Secondo un’indagine svolta da Domenico Alvaro, Dipartimento di Medicina di Precisione Policlinico Umberto I, risulta che alla gastroenterologia sono destinati meno dell’1,5% dei posti di degenza accreditati sul territorio nazionale. “Andando ad analizzare i dati – ha spiegato Alvaro – quello che è importante sottolineare è che al Nord, al Centro, come nel Sud e nelle isole sono pochissimi o del tutto inesistenti i servizi territoriali. Questi dovrebbero andare a gestire un gruppo di patologie dell’apparato digerente che sono estremamente eterogenee, Questa eterogeneità delle patologie dell’apparato digerente richiede assolutamente l’individuazione e l’attuazione di modelli appropriati, efficienti e omogenei di assistenza gastroenterologica. Il Pnrr dovrebbe perciò ridisegnare la nostra sanità, partendo proprio dall’assistenza domiciliare, il cui l’obiettivo deve essere quello di gestire almeno larga parte della popolazione over 65, e quindi un 15% di questi pazienti. Negli ospedali dovrebbe essere prevista poi una struttura per la gestione delle patologie di media e bassa intensità, il tutto gestito da un Centro di coordinamento”.

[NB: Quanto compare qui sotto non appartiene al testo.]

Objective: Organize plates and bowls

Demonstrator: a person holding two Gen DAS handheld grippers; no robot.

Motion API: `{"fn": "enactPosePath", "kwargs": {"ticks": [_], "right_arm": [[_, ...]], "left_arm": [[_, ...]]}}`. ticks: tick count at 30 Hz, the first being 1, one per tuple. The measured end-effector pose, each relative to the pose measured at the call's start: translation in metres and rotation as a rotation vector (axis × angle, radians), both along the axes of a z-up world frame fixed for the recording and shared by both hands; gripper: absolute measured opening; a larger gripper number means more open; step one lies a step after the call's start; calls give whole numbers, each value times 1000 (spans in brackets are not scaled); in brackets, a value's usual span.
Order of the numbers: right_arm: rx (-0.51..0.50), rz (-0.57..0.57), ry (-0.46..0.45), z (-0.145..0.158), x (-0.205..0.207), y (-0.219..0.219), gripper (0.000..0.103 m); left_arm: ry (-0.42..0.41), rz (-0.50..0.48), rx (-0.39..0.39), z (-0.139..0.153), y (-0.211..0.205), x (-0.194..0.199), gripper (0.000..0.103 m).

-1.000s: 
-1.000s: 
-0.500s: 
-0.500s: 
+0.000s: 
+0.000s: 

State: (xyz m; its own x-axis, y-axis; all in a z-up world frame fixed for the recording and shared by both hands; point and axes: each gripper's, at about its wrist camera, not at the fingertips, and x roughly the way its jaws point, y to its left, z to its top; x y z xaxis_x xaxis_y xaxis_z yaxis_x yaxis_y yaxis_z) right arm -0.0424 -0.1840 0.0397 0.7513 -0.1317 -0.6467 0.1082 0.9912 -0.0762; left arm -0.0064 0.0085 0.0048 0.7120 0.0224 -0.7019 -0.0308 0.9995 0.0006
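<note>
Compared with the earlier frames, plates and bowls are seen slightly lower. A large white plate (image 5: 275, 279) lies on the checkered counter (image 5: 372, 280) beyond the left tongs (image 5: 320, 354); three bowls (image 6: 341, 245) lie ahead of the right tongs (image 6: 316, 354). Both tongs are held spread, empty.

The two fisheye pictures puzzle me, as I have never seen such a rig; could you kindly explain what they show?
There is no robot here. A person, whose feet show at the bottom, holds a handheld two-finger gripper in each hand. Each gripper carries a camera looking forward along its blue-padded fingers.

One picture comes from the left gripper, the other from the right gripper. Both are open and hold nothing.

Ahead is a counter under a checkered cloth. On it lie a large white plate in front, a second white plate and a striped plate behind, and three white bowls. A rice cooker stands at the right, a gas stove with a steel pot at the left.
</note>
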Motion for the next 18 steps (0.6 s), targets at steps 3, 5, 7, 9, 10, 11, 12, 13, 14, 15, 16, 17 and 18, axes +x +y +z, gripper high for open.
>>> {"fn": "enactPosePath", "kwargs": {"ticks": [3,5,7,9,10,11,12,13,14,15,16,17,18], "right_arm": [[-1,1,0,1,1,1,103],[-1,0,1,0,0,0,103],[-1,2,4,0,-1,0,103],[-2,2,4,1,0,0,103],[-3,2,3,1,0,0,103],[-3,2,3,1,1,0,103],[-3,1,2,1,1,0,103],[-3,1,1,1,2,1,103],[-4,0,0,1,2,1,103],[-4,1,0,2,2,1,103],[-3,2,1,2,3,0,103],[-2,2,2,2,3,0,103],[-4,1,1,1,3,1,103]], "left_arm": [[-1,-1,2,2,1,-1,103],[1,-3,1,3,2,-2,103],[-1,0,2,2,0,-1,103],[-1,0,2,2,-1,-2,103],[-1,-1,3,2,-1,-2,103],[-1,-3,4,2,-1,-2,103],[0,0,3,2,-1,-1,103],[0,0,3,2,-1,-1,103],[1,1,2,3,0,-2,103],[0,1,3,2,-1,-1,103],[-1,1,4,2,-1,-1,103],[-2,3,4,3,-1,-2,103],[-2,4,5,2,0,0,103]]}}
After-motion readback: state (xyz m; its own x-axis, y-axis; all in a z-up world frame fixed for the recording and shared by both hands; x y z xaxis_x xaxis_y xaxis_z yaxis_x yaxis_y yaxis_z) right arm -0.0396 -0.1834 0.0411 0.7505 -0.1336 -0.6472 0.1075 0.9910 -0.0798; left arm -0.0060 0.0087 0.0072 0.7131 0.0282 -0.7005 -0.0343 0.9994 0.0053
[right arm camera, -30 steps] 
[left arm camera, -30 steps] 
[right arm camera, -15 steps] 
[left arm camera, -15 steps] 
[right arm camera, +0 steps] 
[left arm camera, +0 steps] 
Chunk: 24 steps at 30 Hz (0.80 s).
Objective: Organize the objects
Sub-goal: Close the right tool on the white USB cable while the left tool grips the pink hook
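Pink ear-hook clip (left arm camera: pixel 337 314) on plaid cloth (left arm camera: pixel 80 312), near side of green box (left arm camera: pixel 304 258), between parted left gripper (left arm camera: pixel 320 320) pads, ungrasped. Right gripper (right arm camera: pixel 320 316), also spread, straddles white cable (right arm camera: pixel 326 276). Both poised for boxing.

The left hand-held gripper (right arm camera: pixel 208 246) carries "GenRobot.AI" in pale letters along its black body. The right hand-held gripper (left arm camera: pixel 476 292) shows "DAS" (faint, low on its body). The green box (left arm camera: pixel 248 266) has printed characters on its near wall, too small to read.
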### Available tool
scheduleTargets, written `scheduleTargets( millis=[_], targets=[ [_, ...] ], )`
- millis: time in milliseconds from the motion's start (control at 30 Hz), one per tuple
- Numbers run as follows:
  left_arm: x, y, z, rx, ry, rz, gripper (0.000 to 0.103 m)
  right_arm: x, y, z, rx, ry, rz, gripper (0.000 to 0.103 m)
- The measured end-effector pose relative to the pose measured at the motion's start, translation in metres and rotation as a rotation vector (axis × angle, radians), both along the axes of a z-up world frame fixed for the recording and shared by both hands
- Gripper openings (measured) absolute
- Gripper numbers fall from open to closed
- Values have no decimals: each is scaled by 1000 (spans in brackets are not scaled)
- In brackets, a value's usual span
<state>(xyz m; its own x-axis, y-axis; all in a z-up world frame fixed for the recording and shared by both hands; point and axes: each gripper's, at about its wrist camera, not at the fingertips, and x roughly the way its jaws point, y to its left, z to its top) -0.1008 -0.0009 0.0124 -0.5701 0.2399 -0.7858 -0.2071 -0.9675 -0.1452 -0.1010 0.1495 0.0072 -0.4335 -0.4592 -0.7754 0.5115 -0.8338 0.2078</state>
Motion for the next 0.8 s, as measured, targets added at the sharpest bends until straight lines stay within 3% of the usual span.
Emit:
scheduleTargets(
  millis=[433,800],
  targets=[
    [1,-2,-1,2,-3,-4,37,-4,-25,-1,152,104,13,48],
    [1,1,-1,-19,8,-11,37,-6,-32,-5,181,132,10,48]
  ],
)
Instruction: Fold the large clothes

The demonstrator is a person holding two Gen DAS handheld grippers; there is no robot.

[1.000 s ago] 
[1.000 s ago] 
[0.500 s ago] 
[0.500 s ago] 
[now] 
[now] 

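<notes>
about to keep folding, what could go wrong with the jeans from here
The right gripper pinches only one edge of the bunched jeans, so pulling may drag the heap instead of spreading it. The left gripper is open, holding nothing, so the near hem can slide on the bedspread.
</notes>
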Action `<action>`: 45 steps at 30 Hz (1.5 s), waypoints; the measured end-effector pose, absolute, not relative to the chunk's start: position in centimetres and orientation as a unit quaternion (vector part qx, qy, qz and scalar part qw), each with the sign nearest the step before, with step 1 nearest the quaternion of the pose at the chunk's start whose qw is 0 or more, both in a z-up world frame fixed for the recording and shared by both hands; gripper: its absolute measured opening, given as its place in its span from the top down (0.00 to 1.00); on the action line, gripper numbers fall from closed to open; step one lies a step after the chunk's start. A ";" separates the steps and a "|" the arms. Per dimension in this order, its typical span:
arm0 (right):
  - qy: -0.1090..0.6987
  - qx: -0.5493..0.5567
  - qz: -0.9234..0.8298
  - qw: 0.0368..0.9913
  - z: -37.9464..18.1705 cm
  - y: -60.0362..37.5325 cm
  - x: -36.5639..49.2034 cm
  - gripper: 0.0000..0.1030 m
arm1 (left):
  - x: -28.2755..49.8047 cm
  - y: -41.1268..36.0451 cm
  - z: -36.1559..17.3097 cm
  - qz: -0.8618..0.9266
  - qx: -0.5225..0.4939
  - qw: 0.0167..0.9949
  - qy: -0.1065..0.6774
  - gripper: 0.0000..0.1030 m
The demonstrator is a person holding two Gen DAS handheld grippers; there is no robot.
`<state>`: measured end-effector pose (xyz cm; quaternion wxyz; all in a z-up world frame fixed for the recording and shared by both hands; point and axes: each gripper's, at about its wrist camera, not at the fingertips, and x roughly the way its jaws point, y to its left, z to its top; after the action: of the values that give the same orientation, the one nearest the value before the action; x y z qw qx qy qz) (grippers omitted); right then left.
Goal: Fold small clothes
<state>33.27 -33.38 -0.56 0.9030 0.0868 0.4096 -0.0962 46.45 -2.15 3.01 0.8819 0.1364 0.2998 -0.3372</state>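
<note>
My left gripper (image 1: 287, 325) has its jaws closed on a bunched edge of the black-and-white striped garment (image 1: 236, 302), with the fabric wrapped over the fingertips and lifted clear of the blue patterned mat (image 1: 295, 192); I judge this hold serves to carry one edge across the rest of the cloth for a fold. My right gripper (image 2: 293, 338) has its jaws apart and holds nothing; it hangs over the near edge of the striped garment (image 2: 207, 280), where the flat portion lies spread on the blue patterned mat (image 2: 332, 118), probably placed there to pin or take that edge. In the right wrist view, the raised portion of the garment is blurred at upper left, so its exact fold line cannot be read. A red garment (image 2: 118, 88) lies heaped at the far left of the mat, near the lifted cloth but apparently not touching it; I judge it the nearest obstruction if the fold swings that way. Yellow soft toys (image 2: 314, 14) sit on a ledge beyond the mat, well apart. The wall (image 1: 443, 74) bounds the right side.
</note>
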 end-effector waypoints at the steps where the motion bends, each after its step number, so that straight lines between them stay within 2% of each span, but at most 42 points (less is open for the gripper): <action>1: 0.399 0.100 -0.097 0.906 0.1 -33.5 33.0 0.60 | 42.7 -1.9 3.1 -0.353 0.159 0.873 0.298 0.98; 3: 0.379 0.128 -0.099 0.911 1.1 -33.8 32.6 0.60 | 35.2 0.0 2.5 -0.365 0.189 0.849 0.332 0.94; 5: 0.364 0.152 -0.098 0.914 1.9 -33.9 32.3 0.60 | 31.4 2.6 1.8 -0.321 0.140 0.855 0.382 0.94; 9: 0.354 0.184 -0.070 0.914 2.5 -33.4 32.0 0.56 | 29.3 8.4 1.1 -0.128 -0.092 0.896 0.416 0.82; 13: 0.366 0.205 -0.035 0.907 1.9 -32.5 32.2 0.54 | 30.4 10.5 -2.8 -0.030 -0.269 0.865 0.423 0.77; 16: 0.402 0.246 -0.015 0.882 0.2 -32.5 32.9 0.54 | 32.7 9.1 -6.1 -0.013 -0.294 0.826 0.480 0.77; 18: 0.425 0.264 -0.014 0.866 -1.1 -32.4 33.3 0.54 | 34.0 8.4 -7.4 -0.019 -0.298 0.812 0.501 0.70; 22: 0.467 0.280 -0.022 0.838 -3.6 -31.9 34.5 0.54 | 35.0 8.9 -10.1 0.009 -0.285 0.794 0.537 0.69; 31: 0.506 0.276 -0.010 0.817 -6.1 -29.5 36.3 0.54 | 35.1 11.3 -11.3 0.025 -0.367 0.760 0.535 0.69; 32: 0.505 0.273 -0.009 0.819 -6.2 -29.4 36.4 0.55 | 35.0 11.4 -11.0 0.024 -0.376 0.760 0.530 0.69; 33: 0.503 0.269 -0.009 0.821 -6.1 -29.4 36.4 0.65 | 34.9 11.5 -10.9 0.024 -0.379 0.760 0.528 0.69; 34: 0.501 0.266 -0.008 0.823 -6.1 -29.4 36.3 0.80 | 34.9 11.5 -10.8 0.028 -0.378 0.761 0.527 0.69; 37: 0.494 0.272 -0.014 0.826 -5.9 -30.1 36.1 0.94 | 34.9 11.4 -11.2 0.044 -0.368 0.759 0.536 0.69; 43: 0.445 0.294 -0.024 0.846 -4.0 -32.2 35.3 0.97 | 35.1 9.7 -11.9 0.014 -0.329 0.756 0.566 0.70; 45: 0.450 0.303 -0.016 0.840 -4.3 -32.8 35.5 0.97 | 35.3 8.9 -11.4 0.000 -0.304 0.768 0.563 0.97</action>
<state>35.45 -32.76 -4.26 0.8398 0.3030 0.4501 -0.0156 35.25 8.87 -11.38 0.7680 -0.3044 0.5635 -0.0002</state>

“La Gastroenterologia – ha continuato lo specialista – si presta benissimo a questo modello. Fino a oggi, gli accessi al Pronto Soccorso sono intasati da accessi che rappresentano un 50% di patologie gastroenteriche e che non avrebbero nessun motivo di intasare un Ps o richiedere un ricovero in un reparto di gastroenterologia. Ma tutto questo potrà essere realizzato solo mettendo le giuste competenze in queste caselle, soprattutto coinvolgendo le società scientifiche che si sforzano di produrre modelli efficienti in termini di spesa”. “Quanto emerso nella tavola rotonda – ha concluso Antonio Benedetti, Presidente Fismad – ci conferma quello che ci ha già insegnato la pandemia e questa situazione politica importantissima: il territorio e la gastroenterologia devono essere al centro nella gestione della cronicità. Come Fismad, ad esempio, stiamo proprio lavorando in maniera cavalcante sull’istituzione di una Commissione per la Gastroenterologia territoriale. È perciò fondamentale – per noi che ne abbiamo la possibilità – continuare a proporre al ministero della Salute modelli su cui stiamo lavorando da tempo. Questo è il momento opportuno e quello di cui abbiamo bisogno”.